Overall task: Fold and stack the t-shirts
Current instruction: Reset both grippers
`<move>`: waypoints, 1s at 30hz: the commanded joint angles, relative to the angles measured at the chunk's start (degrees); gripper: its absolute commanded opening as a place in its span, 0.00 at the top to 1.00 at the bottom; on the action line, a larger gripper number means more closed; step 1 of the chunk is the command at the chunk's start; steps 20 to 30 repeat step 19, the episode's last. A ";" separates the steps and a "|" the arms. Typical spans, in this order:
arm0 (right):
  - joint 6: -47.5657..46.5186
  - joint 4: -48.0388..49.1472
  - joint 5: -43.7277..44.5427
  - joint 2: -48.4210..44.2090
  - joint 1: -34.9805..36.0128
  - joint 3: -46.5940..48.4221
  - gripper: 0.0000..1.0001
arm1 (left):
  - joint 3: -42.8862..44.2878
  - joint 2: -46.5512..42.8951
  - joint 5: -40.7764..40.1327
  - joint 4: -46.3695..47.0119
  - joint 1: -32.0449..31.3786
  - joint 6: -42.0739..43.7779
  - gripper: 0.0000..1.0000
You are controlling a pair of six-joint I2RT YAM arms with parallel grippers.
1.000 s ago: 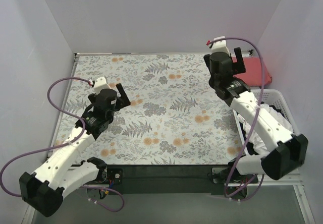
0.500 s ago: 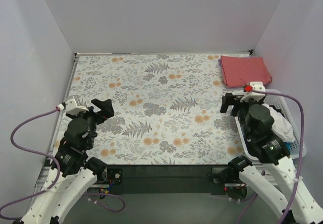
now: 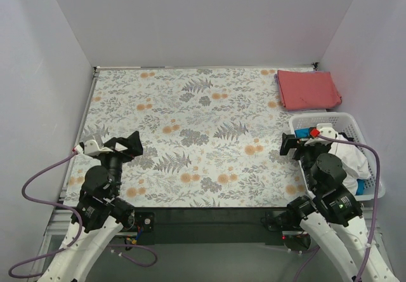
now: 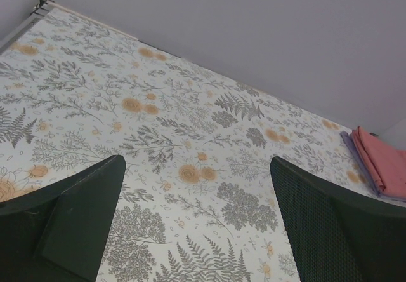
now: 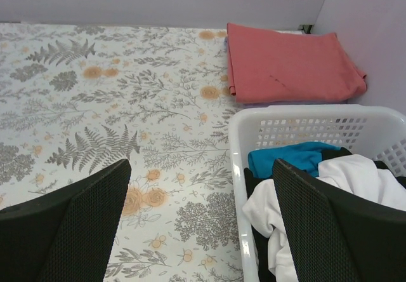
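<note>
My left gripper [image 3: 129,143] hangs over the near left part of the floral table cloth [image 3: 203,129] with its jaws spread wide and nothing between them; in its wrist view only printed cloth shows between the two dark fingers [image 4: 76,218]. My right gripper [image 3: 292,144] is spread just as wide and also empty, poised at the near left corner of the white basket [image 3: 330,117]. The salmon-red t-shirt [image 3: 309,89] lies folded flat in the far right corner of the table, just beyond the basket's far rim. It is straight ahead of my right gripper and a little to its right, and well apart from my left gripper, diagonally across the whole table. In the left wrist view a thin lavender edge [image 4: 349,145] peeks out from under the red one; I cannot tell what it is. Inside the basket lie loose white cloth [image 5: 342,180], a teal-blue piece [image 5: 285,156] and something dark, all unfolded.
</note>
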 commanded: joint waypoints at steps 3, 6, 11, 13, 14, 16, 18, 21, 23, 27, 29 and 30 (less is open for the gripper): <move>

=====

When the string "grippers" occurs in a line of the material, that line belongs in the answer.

• **Solution**
Current instruction: Reset both grippers
You are controlling a pair of six-joint I2RT YAM arms with parallel grippers.

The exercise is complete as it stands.